Сначала он перепугался так, что ни слова не мог вымолвить, и только потом, опустив голову, ответил:
– Я… я не знаю.
– Врешь, чертов обманщик! Говоришь, не знаешь? А вчера, когда белье стирали, я видел, как ты с ним в роще шушукался.
– Он ничего мне не говорил, я… я не знаю.
– А жрать ты знаешь?
Он получил несколько пинков, потом его увели на гауптвахту.
Там он просидел пять дней. Его выпустили только тогда, когда поймали двух дезертиров. И, едва он перешагнул порог темной маленькой каморки, как увидел около решетчатой двери брата; на затылке у юноши запеклась кровь, он прислонился спиной к двери, глаза его были опущены.
Некоторое время старший брат стоял, застыв от ужаса. Голова его была пуста, как резиновый мяч. Он растерянно погладил рукой горло. Лишь когда рослый конвоир закричал на него, он пришел в себя и, испуганный, поплелся в свой барак.
Товарищи, жившие с ним, уже пообедали и болтали между собой. Увидев, как он растерян, они замолчали и, уставившись на него, стали расспрашивать, видел ли он брата и что намерен делать.

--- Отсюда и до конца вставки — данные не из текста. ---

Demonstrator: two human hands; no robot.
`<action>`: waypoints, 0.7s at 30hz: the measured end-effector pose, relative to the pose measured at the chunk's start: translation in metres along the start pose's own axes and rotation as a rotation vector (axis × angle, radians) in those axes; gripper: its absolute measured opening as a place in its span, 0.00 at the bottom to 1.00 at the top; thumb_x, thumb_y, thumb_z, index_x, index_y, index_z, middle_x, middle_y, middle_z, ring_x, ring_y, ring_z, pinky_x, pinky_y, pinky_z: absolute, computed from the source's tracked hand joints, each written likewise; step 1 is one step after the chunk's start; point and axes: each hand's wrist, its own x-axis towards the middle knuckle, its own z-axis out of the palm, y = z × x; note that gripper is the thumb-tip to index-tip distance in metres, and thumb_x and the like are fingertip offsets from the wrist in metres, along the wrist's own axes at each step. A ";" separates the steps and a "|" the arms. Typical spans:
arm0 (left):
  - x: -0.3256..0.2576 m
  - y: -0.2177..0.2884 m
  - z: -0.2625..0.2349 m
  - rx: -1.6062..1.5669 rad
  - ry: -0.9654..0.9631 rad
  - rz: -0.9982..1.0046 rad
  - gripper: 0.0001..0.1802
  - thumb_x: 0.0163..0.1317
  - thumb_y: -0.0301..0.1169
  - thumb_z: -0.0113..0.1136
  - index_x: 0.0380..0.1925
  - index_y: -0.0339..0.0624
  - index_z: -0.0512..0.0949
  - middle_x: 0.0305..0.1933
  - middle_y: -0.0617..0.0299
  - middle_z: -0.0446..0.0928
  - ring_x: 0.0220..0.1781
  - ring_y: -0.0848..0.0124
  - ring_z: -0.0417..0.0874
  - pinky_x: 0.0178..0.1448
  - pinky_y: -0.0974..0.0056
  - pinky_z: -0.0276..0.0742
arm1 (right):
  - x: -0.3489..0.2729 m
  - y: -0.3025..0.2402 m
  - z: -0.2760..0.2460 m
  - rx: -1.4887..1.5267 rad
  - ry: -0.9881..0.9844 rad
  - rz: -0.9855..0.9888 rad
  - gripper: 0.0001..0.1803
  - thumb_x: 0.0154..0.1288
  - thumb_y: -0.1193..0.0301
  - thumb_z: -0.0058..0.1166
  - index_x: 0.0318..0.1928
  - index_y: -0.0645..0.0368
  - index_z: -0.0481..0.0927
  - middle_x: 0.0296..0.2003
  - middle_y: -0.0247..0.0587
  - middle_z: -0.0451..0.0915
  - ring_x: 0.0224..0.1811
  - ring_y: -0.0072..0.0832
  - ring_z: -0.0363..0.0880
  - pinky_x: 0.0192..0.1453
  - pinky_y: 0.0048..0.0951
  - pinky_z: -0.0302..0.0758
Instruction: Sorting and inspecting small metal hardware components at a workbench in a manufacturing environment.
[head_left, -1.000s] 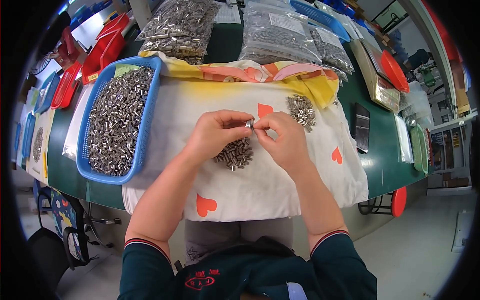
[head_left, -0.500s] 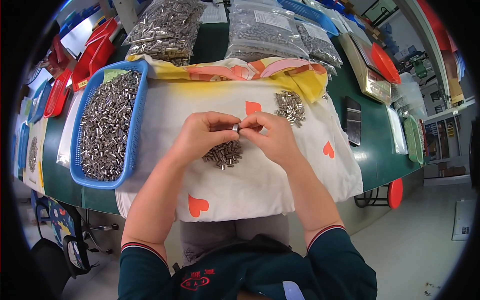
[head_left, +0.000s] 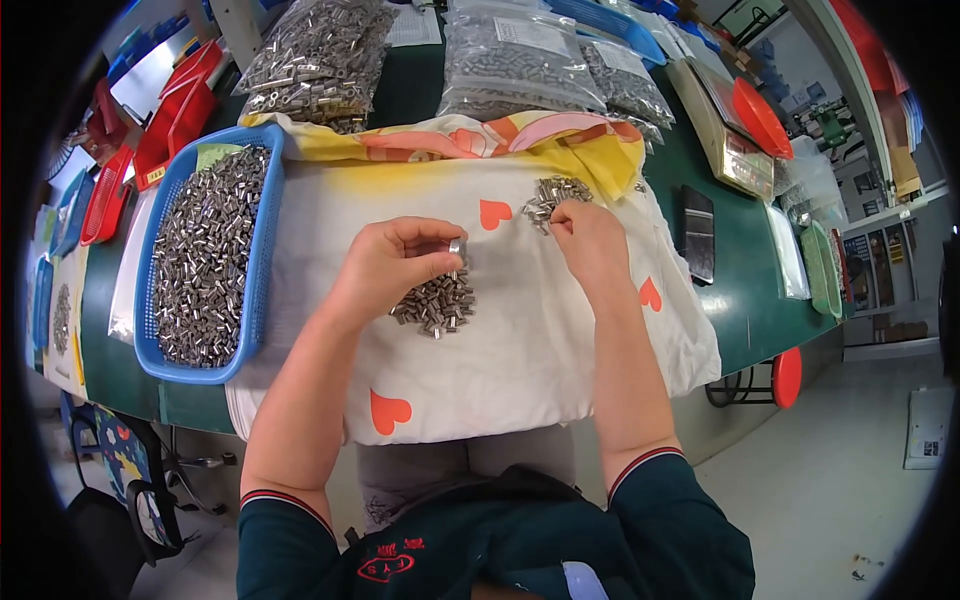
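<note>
With the middle of the white cloth (head_left: 530, 380) as the clock's centre and 12 straight ahead, a pile of short metal tubes (head_left: 437, 310) lies near that centre. It is partly hidden by the left hand (head_left: 385, 265), which pinches a silver metal piece (head_left: 457, 253) between thumb and fingers. At 1 o'clock the right hand (head_left: 597, 250) has its fingers drawn narrow at the smaller pile (head_left: 546, 196), covering part of it; I cannot tell whether they grip anything. At 9 o'clock, a blue basket (head_left: 259, 265) is heaped with short metal tubes, a pale green slip (head_left: 215, 155) at its far end. Between 2 and 3, a black phone (head_left: 698, 235) lies on the green worktop (head_left: 740, 305). At 12, the cloth's bunched, coloured edge (head_left: 490, 140) stands between both piles and the clear bags. Farther out, a green basket (head_left: 822, 268) is at 3, a red dish (head_left: 762, 118) at 2 and red trays (head_left: 105, 200) near 10. Beyond the bunched edge, the bag at 11 (head_left: 315, 70) is full of metal parts, the labelled bag at 12 (head_left: 515, 85) holds small grey pieces, and a smaller bag (head_left: 630, 95) sits at 1
</note>
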 end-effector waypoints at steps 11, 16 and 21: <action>0.000 0.001 0.004 -0.154 -0.043 -0.021 0.13 0.51 0.20 0.58 0.39 0.32 0.75 0.35 0.62 0.77 0.36 0.78 0.77 0.43 0.74 0.73 | -0.022 -0.043 -0.005 1.156 -0.198 0.005 0.04 0.52 0.76 0.53 0.29 0.62 0.76 0.24 0.31 0.76 0.27 0.17 0.71 0.33 0.20 0.69; 0.000 -0.003 0.003 -0.179 -0.055 0.007 0.13 0.51 0.21 0.58 0.39 0.32 0.75 0.35 0.61 0.77 0.36 0.78 0.77 0.43 0.74 0.74 | -0.026 -0.054 -0.002 1.021 -0.239 -0.107 0.04 0.51 0.76 0.54 0.30 0.62 0.77 0.26 0.31 0.77 0.28 0.16 0.72 0.34 0.19 0.69; 0.000 -0.007 0.004 -0.105 -0.017 0.014 0.13 0.51 0.21 0.58 0.40 0.32 0.75 0.35 0.61 0.77 0.36 0.78 0.77 0.42 0.74 0.74 | -0.032 -0.064 -0.005 0.783 -0.058 -0.207 0.04 0.48 0.78 0.54 0.28 0.61 0.76 0.25 0.37 0.76 0.26 0.24 0.74 0.32 0.23 0.70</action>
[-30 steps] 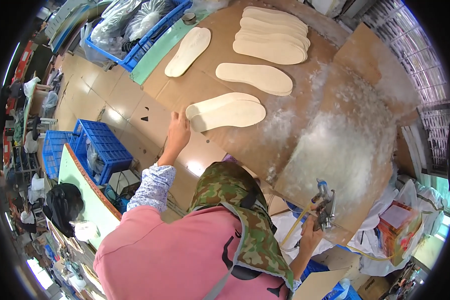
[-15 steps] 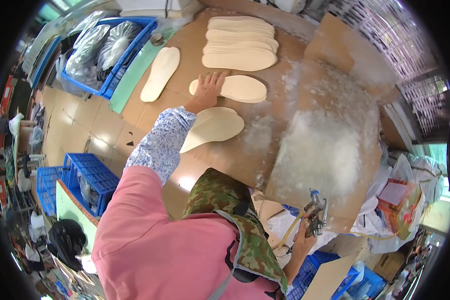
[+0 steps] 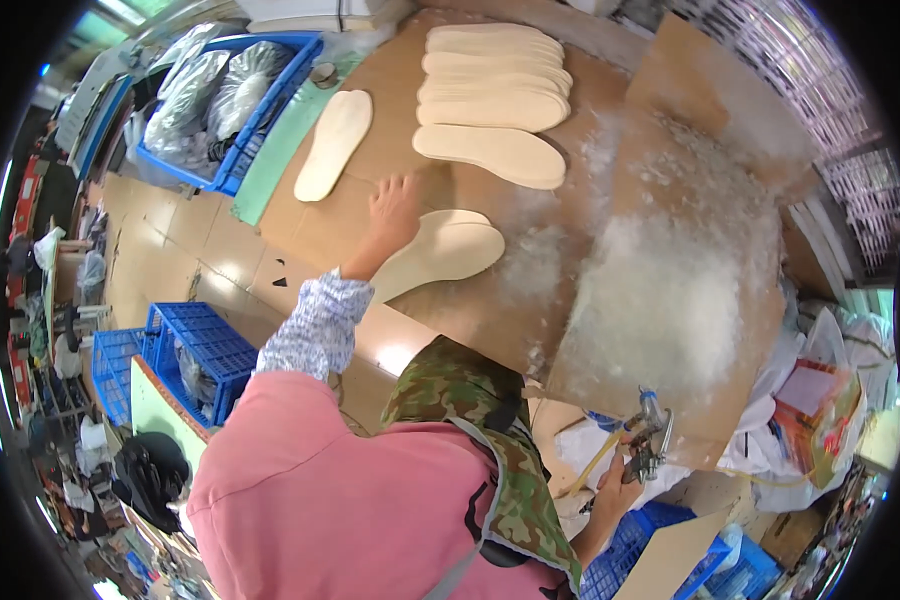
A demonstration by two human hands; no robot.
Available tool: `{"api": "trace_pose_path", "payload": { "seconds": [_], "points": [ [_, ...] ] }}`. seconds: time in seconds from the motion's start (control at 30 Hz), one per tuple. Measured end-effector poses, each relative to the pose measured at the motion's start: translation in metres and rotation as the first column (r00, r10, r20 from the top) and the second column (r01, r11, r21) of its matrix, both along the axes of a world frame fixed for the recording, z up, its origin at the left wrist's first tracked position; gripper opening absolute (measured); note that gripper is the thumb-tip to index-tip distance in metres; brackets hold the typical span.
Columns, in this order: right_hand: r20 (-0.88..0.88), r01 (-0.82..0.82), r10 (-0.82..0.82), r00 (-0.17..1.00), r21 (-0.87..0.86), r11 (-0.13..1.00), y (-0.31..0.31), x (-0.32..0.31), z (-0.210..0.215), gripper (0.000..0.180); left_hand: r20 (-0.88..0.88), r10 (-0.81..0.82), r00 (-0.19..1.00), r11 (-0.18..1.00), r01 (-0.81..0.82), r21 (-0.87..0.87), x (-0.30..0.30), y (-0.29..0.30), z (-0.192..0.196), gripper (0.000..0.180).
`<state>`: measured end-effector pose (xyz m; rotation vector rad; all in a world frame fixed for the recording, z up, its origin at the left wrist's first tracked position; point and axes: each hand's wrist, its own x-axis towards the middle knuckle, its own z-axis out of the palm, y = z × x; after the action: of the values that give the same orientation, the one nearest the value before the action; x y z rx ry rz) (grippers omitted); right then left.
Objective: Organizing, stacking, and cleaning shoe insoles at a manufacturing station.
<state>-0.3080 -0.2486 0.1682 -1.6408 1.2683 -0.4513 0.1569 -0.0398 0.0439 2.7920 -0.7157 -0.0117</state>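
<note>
Pale, flat shoe insole (image 3: pixel 440 252) lying on the brown cardboard worktop (image 3: pixel 490 300), below a row of like insoles (image 3: pixel 495 95). Left hand (image 3: pixel 395 212), fingers spread, touches its heel end; right hand (image 3: pixel 620 490) grips a metal spray gun (image 3: pixel 648 445).

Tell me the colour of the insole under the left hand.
Pale cream, almost beige: the insole under the left hand shows best in the head view.
</note>
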Motion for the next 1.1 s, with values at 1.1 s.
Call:
{"api": "trace_pose_path", "payload": {
  "seconds": [1.1],
  "points": [
    [0.105,-0.1,0.101,0.989,-0.01,0.995,-0.018,0.028,-0.011,0.026,0.223,0.027,0.974,0.963,0.035,-0.269,0.058,0.016,0.007,0.029]
  ]
}}
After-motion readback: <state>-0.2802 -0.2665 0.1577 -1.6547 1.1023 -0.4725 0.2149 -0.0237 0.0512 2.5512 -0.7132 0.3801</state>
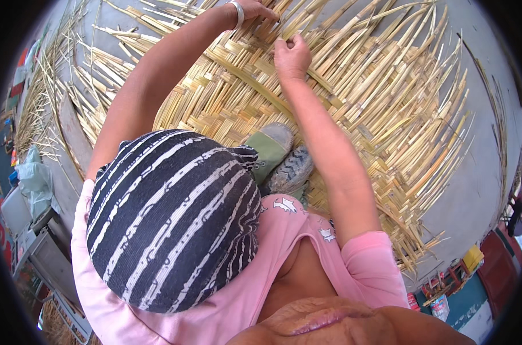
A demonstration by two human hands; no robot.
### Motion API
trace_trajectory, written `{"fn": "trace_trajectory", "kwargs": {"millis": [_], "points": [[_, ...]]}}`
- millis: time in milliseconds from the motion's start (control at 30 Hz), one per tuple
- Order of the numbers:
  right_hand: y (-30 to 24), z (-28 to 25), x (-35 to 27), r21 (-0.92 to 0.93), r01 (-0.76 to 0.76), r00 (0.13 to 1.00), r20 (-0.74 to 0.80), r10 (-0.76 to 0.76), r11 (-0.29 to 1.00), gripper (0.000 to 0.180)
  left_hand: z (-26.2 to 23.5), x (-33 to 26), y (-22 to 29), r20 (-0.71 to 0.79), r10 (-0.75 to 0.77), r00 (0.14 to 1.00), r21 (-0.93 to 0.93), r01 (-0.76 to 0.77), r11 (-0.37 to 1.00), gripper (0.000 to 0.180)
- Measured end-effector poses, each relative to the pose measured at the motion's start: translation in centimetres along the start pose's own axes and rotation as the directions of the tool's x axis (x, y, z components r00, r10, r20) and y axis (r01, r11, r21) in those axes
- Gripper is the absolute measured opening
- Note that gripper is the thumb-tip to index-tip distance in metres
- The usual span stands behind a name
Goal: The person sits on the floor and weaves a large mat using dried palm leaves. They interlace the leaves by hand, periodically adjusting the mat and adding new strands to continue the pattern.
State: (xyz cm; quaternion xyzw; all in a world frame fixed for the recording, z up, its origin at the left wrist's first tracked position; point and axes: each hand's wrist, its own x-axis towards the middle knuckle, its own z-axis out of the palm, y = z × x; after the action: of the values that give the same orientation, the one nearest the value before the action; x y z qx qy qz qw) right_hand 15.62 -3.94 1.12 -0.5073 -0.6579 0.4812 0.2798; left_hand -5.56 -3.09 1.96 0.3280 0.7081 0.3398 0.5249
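Observation:
A partly woven mat of flat, yellow-green reed strips [232,92] lies spread out in front of me, its long loose ends fanning outward. My left hand [254,10], with a white bangle at its wrist, reaches to the mat at the top edge of the view. Its fingers point right, stretched over the strips, and the picture's edge cuts off part of the hand. Just below and to the right, my right hand [292,56] is closed in a pinch at a reed strip [313,31]; the gripped end is mostly hidden by the fingers.
My shoes [281,155] rest on the woven part. Loose reeds [42,109] are piled on the grey floor [445,230] at left, and thin stalks [496,121] lie at right. A pale plastic bag [35,178] and a rack with small items [445,284] stand at the sides.

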Motion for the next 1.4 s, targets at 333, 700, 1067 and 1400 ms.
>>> {"fn": "trace_trajectory", "kwargs": {"millis": [333,700,1067,1400], "points": [[-1.4,-0.5,1.7,-0.204,0.123,0.978,0.189,-0.085,0.971,0.027,-1.1,-1.9,0.9,0.247,0.015,0.969,-0.243,0.046,0.969,0.026],[-1.3,-0.5,8.1,-0.412,0.160,0.772,0.619,0.146,0.897,0.030,-0.1,-0.2,-2.2,-0.059,0.246,0.967,-0.731,-0.210,0.650,0.038],[-2.1,-0.2,8.6,-0.320,0.045,0.688,0.697,0.203,0.946,0.024,-2.9,3.4,-6.8,-0.279,0.014,0.960,-0.663,-0.204,0.720,0.016],[1.9,0.3,8.7,-0.297,0.156,0.802,0.594,0.054,0.942,0.036,1.6,-1.3,-2.4,-0.493,0.377,0.784,-0.241,-0.539,0.807,0.014]]}}
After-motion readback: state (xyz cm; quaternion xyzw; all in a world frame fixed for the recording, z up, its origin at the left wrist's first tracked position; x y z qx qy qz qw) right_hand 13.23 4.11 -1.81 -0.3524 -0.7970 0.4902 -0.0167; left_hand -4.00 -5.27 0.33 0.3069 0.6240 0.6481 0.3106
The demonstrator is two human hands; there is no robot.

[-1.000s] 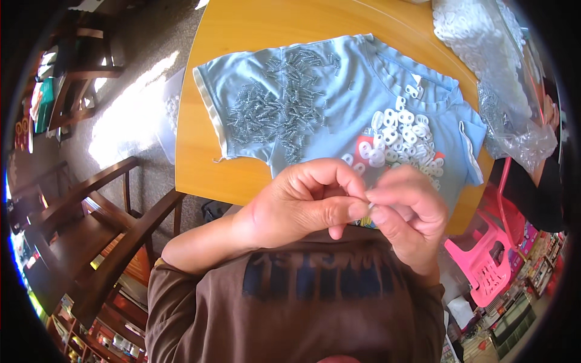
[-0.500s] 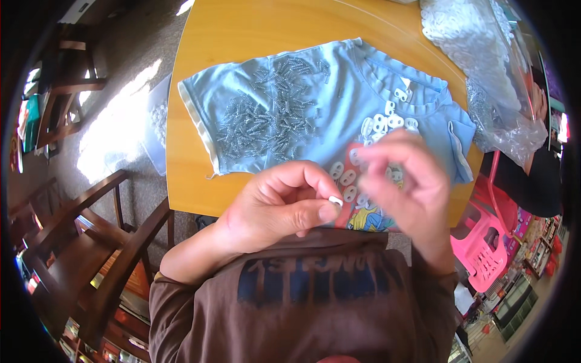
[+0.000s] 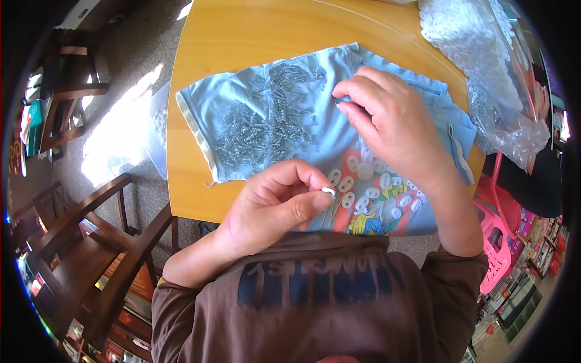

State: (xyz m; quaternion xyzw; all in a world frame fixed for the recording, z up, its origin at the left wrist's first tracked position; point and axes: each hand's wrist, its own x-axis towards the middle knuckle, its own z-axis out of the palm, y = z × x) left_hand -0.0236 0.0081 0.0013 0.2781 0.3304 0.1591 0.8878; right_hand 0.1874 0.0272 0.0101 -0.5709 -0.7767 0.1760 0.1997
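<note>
My left hand (image 3: 272,202) is closed in a pinch near the table's front edge, holding a small white plastic piece (image 3: 328,191). Farther off, my right hand (image 3: 387,115) pinches a tiny grey metal spring (image 3: 339,101), mostly hidden by the fingertips. Beneath both hands a light blue T-shirt (image 3: 339,130) covers part of the table. Many loose metal springs (image 3: 266,130) lie heaped on its left half. Several white oval two-hole plastic pieces (image 3: 346,184) are scattered over the shirt's coloured print, below my right wrist.
Clear plastic bags (image 3: 475,66) of white pieces and springs rest at the table's far right. Another person's hand (image 3: 540,100) is beside them. A pink plastic chair (image 3: 496,260) stands at the right, dark wooden chairs (image 3: 78,242) at the left. The wooden tabletop (image 3: 242,36) shows beyond the shirt.
My right hand has moved away from me, from above the white pieces to just right of the springs, and now pinches a spring. My left hand keeps its white piece, almost in place.
</note>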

Он не ответил, лишь присел на край койки и, закрыв лицо руками, разрыдался.
– Ты же не ребенок! Нужно что-нибудь придумать! – уговаривали его друзья. Но он с горечью пробормотал:
– Они его убьют…
– А ты ступай попроси их…
– Отец не пощадит меня!..
Солдаты покачивали головой и сочувственно вздыхали.
Вдруг он приподнялся и вытер слезы тыльной стороной руки.
– Пойду к командиру роты, – воскликнул он, рыдая, – пусть лучше меня расстреляют.
И он сорвался с койки. Не отдав даже рапорта, он решительно вошел в кабинет командира роты, где офицеры в этот момент обсуждали, как бы построже наказать дезертиров.
Увидев его, офицеры рассвирепели. А он, словно немой, стоял перед ними, весь дрожа и машинально проводя ладонью но брюкам.
Наконец дежурный офицер, перепоясанный красной повязкой, ударил по столу и заорал:
– Что тебе надо? Здесь не теплушка!
– Я… я умоляю вас сделать снисхождение…
– Иди ты к… матери с твоим снисхождением! Убирайся!..
Его выгнали. Однако в тот же день после обеда его снова вызвали и приказали собственноручно расстрелять брата. Сколько он перенес ругани и побоев, прежде чем подчинился приказу. Но когда он стал целиться, приклад соскользнул у него с плеча, и он громко зарыдал:
– Ведь это мой брат…
Трижды он принимался целиться. Наконец два офицера подбежали к нему и заставили спустить курок.